Acetylcholine and nAChR were implicated in regulation of NKA in skeletal muscle [5, 57–62]. We therefore examined whether suppression of neuromuscular transmission with pharmacological antagonists of nAChR alters expression of NKA subunits or FXYDs. To suppress neuromuscular transmission, the long-term co-cultures (21-day old) and their aneural controls were treated for 24 h with α-bungarotoxin (1 μg/ml or 10 μg/ml), an irreversible nAChR antagonist, and tubocurarine (1 mM), a reversible nAChR antagonist.
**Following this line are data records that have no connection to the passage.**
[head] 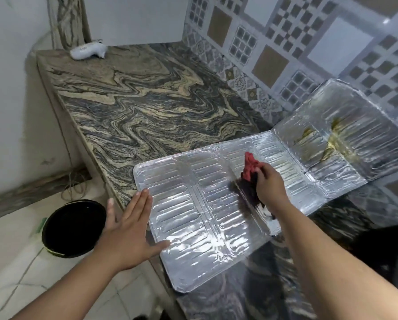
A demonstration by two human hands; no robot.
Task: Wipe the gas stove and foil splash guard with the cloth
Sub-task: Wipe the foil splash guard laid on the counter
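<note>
Now: right hand (270,185) clenched around red cloth (251,167), pressing it onto the middle panel of the foil splash guard (193,215). Left hand (128,232) open, fingers spread flat, thumb on the guard's near-left edge. Guard lies flat on marbled tabletop (135,100); far panel, propped against tiled wall (285,42), shows yellow-brown stains (331,139). Black bucket (73,227) on floor below.

A home kitchen is shown. A long stone counter (133,105) with wavy grey and beige veins runs from the upper left to the lower right of the frame. Patterned wall tiles (285,42) are seen at the upper right. A foil splash guard (193,218), stained yellow at the right, is laid on the counter. At the lower left, a tiled floor (15,262) and a black bucket (73,227) are seen.
</note>
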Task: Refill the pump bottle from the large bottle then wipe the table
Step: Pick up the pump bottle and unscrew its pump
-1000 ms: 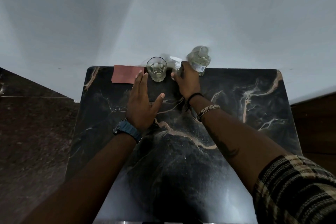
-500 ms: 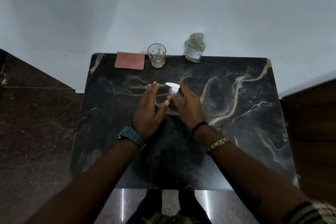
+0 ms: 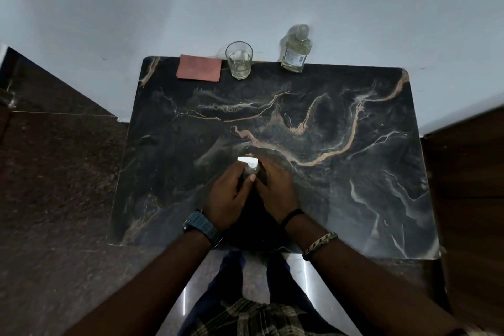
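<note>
A small clear pump bottle [image 3: 250, 166] with a white pump head stands upright near the middle of the black marble table [image 3: 354, 172]. My left hand [image 3: 227, 199] and my right hand [image 3: 276, 191] both wrap around its body from either side, hiding most of it. The large clear bottle [image 3: 294, 53] with a label and its cap on stands at the table's far edge, against the wall. A reddish-pink cloth [image 3: 199, 71] lies flat at the far left corner.
A drinking glass [image 3: 240, 61] with a little liquid at the bottom stands between the cloth and the large bottle. A pale wall rises directly behind the table. Dark stone floor lies to the left, dark wood to the right.
My right hand carried the pump bottle from the far edge toward me to the table's middle. My left hand closed in and now grips it too. The large bottle stays back.
</note>
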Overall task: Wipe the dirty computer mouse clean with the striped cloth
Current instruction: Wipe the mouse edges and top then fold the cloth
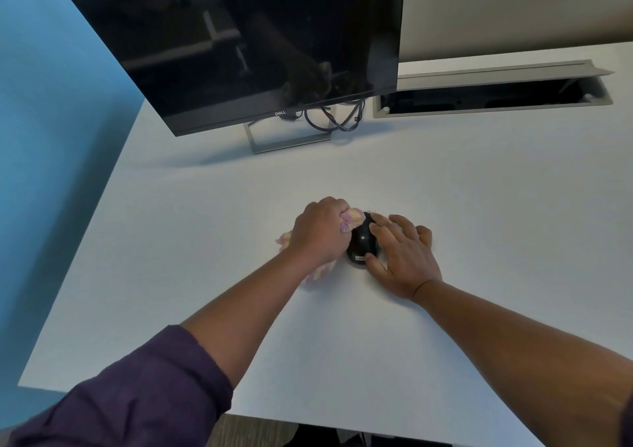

Effect on contractions was variable between donors, meaning that contractions stopped completely in some cultures, while others retained some contractile activity, consistent with our previous observations in co-cultures treated with nAChR antagonist rocuronium [27]. Overall mRNA levels of NKA subunits, FXYD1, and FXYD5 remained unaltered by α-bungarotoxin (Fig 6A–6F) or tubocurarine treatment (Fig 6G–6I).

Fig 6

Effect of α-bungarotoxin and tubocurarine on expression of NKA subunits, FXYD1, and FXYD5.

21-day old co-cultures and aneural controls were treated with 1 μg/mL α-bungarotoxin (BTX) (A-C), 10 μg/mL α-bungarotoxin (D-F) or 1 mM d-tubocurarine (DTC) (G-I) for 24 h. (A-I) qPCR was used to estimate gene expression (geometric mean of ACTB and PPIA was used for normalization of results) of (A,D,G) NKAα1–3 (ATP1A1-3), (B,E,H) NKAβ1–3 (ATP1B1-3), or (C,F,I) FXYD1 and FXYD5. Human-specific gene expression assays were used. Results are means ± SEM (n = 3–4), #P<0.05 –aneural cells vs. co-cultures. Basal aneural cell and co-culture samples for 10 μg/mL α-bungarotoxin and 1 mM d-tubocurarine are the same, but were measured on separate occasions.

Effect of EPS on ion transport machinery in human myotubes

In addition to innervation, in vitro contractions can be obtained by exposing human myotubes to EPS [29, 30, 63]. To test whether electrically-stimulated contractions modulate expression of NKA subunits and FXYDs, myotubes were exposed to EPS for the last 48 h of differentiation. EPS did not alter mRNA expression of NKAα1–3 (Fig 7A) and NKAβ1 (Fig 7B), while NKAβ2 and NKAβ3 were increased by EPS (Fig 7B). EPS tended to increase FXYD1 (P = 0.06) and FXYD5 (P = 0.07) mRNA. The protein abundance of NKAα subunits (Fig 7D) was similar between control and EPS-treated myotubes. The abundance of FXYD1 was lower and the abundance of FXYD5 was higher in EPS-treated myotubes than in control cells (Fig 7E), but the differences did not reach the level of statistical significance. EPS did not alter the abundance of actin (Fig 7F). EPS increased mRNA expression of SERCA1 (Fig 7G), but had no effect on the expression of SERCA2 (Fig 7G) and DHPRα_1S (Fig 7H).

Fig 7

Effect of EPS on the ion transport machinery in human myotubes.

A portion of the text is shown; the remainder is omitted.